Because most solutions are water-based, rusting may be a concern. Rust inhibitors can be added to address this matter.

Cleaning solution volume is also important. Most ultrasonic cleaners have a fill line or other designation specifying the maximum solution level. Optimum cleaning is achieved when performed with a full tank. Also important to consider is service volume, which is the amount of solution needed to accommodate displacement by parts being cleaned when fully immersed. Specifications are provided in user manuals.

Overfilling the tank does not improve efficiency; under-filling the tank does not intensify cleaning and can damage the tank. The service volume statistic is important; it allows safe solution mixing, degassing and heating when baskets are empty.

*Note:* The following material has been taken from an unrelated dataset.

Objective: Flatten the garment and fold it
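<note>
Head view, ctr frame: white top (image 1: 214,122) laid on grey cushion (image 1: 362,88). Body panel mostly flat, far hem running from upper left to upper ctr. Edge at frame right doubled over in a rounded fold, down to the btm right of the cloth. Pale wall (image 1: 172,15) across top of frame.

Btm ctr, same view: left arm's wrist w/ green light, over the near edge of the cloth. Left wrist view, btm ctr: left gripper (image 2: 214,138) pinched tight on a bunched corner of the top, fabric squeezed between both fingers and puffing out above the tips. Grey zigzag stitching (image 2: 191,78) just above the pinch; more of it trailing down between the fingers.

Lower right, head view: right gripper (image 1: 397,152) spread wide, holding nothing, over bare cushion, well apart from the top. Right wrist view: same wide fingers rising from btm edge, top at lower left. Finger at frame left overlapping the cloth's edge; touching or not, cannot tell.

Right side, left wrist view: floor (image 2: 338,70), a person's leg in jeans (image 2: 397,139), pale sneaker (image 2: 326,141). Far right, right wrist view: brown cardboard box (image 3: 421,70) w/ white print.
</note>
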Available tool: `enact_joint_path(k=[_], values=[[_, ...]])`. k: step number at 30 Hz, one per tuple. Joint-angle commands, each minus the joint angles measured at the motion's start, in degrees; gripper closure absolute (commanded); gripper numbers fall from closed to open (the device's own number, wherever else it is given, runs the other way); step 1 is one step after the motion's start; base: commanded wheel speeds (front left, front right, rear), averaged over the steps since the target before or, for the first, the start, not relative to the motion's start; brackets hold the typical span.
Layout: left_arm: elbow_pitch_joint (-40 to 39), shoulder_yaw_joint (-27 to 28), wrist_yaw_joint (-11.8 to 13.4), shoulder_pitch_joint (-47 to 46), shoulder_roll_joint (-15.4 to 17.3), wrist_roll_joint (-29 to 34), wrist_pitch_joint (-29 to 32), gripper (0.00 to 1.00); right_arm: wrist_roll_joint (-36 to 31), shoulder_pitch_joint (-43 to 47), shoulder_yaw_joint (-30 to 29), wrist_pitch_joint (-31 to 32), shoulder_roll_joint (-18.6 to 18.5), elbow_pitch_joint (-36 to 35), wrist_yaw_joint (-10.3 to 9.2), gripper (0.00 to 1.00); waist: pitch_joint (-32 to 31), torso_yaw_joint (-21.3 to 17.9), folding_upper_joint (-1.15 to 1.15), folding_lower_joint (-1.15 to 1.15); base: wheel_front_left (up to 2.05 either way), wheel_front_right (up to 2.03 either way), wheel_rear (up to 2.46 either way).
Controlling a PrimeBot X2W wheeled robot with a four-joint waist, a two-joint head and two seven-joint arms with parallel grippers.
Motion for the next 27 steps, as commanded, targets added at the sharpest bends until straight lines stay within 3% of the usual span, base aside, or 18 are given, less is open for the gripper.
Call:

Cleaning effectiveness is extended when solutions are maintained. Oily contaminants that float to the surface should be skimmed off and set aside. Spray bars and weirs can handle this function on large tanks. Filtration systems trap contaminants that damage the tank if allowed to settle and remain on the bottom, but eventually solutions must be replaced by draining the tank and abiding by local disposal regulations. The tank should be cleaned following user manual instructions.

Rinsing spray stations, rinsing tanks and hot air dryers can be employed for product rinsing and drying, which may be required to remove solution residues prior to painting, plating, anodizing or subsequent finishing steps.

Explosion Proof

Flammable solvents such as acetone, isopropyl alcohol, methyl ethyl ketone and toluene may be required for cleaning products that must have a total absence of residues. In such cases, explosion-proof ultrasonic cleaners (such as the Electrowave version) that comply with OSHA standards and NEC and NFPA guidelines can be used.

These units completely isolate potential spark-generating system electronics from contact with solvent vapors or spilled solvent and are available with tank capacities from less than a gallon to as large as 90 gallons. They are not equipped with heaters. Because solvents evaporate quickly, operators must maintain a solvent level of more than half the tank capacity or risk damaging transducers.

While Electrowave ultrasonic cleaner equipment is explosion proof, operating it creates a hazardous area because of cleaning solvent fumes. Fumes must be vented using approved ventilation systems. All electrical equipment, wiring, lighting fixtures, outlets and similar equipment must be rated as intrinsically safe by the National Electric Code, NFPA-70 Articles 500-503.

In the Shop

Production machining applications may have various levels of cleaning requirements, and ultrasonic cleaning systems generally can meet these needs. Once equipment is in place, plant personnel will gain experience with preparing the correct amount of cleaning solution, optimum cleaning solution temperatures and cleaning times for their specific applications. Once routines are established, ultrasonic cleaners can be programmed by time, temperature, frequency and other variables, depending on features that the equipment offers.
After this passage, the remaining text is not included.